• [Exercise directions] Only the number is needed: how many lines in the entries below contain the string "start"?
Top of Data to process
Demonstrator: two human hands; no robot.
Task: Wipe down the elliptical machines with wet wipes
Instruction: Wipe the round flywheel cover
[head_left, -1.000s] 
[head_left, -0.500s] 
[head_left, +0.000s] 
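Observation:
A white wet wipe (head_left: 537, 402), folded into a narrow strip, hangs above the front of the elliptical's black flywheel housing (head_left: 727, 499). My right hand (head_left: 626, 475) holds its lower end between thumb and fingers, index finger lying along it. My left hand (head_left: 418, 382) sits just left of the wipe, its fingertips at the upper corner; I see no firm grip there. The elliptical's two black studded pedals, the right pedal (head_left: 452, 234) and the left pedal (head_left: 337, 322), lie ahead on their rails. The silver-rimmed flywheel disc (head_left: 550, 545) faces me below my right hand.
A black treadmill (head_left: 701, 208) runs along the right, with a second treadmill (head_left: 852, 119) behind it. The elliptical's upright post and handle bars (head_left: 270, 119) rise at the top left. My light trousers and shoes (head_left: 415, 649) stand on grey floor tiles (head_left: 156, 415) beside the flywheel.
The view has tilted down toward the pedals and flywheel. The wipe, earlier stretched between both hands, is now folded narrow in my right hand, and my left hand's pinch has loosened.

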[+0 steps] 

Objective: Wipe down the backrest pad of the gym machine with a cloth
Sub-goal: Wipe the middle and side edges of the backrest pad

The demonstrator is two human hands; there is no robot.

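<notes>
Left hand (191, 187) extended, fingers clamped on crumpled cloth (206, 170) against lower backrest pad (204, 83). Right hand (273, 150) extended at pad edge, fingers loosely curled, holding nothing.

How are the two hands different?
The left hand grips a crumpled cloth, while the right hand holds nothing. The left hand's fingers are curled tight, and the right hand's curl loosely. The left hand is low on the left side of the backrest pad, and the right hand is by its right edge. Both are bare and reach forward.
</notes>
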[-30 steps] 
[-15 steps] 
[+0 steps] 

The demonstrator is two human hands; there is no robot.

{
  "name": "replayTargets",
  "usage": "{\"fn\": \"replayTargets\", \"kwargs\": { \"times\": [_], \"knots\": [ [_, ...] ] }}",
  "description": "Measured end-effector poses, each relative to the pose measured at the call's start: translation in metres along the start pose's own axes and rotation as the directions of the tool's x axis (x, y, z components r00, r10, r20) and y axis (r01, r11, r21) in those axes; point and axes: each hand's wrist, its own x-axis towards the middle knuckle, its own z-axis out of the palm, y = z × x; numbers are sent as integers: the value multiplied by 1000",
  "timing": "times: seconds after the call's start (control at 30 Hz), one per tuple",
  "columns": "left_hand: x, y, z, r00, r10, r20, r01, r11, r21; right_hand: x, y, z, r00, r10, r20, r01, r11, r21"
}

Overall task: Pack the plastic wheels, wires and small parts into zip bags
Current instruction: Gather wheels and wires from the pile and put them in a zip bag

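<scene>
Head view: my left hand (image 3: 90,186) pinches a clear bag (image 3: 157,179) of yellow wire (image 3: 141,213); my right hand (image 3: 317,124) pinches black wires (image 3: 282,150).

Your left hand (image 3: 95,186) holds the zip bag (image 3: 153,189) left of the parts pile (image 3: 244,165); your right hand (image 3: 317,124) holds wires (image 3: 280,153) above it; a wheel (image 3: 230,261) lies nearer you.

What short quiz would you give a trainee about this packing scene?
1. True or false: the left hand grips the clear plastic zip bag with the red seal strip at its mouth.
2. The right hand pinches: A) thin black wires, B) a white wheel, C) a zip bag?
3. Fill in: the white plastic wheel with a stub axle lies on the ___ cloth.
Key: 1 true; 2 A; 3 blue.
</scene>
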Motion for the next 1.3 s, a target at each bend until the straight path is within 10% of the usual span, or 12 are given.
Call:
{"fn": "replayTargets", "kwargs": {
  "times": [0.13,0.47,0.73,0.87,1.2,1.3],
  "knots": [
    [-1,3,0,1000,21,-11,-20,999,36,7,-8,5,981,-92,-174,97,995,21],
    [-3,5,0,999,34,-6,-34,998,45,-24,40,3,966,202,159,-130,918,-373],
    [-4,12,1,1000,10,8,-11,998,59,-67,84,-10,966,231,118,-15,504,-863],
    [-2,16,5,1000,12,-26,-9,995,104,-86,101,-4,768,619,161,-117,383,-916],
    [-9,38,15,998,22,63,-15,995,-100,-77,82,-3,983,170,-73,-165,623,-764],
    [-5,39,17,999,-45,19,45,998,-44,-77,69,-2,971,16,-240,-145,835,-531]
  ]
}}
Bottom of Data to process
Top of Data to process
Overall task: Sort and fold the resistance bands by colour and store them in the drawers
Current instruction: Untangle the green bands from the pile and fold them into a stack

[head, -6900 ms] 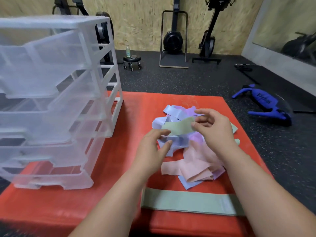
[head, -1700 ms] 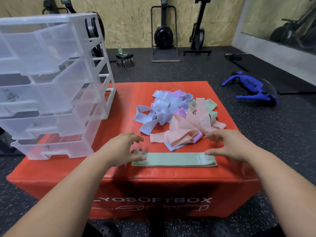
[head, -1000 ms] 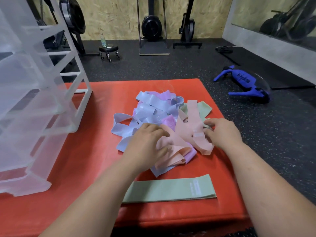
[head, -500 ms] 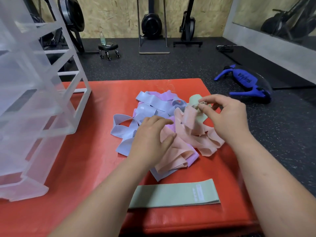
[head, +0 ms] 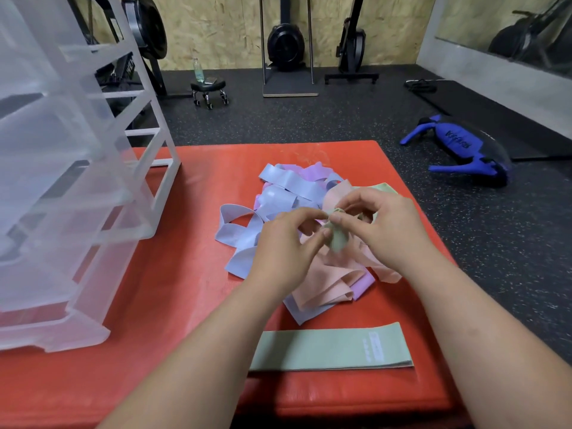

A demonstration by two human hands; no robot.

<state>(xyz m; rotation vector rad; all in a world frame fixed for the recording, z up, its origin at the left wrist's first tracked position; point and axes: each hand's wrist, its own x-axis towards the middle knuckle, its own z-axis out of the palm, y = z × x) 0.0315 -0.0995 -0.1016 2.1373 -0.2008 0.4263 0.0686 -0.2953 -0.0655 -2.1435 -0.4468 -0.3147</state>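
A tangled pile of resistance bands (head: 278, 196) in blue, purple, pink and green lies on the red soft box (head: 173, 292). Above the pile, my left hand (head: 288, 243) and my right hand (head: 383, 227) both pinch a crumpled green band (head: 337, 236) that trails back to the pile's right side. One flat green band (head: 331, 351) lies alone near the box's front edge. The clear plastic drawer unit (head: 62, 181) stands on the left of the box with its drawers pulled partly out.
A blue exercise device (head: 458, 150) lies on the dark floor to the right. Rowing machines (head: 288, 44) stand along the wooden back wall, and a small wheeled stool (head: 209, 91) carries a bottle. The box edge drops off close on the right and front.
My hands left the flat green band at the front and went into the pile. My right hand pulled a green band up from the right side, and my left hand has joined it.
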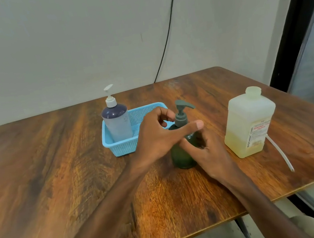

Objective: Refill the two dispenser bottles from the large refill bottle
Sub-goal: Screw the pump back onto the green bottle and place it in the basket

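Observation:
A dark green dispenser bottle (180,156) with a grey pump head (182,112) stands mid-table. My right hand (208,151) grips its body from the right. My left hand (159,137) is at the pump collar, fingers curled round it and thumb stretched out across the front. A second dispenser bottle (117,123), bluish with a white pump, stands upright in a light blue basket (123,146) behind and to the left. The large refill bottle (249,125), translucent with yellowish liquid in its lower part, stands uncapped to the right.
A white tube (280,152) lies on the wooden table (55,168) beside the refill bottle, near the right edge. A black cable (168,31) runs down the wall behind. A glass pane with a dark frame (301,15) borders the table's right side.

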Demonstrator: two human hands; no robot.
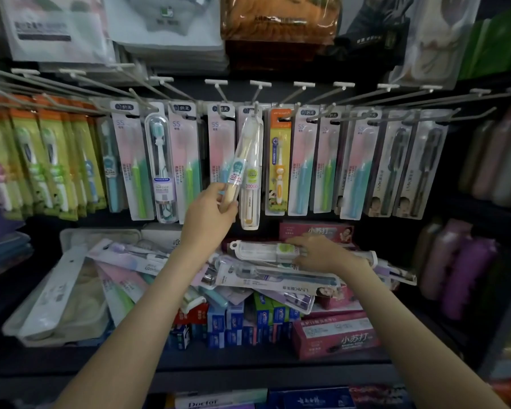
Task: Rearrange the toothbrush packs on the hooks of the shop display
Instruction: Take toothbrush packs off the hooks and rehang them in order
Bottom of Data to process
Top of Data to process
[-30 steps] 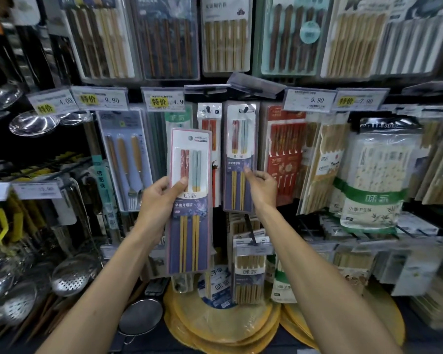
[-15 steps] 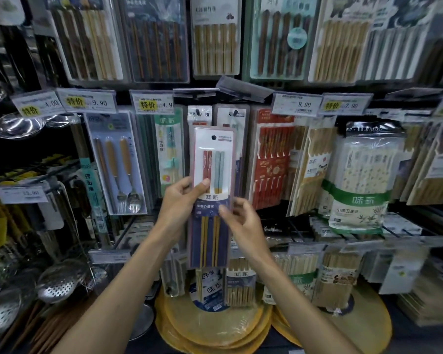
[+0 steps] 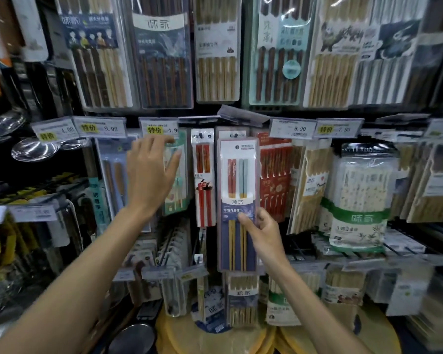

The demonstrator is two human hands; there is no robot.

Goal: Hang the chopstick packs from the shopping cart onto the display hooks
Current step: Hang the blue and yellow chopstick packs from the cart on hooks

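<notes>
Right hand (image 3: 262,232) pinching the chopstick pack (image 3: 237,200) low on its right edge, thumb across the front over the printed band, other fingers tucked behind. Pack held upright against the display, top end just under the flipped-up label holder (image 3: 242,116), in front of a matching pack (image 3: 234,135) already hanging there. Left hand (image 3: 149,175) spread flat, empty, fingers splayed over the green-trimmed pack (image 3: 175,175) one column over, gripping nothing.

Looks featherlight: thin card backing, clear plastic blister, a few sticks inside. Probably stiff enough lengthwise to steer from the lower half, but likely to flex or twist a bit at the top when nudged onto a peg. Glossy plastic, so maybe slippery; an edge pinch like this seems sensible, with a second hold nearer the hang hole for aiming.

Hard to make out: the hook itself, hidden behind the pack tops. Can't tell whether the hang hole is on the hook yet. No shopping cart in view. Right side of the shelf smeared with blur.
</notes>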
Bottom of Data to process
• [Answer box] 2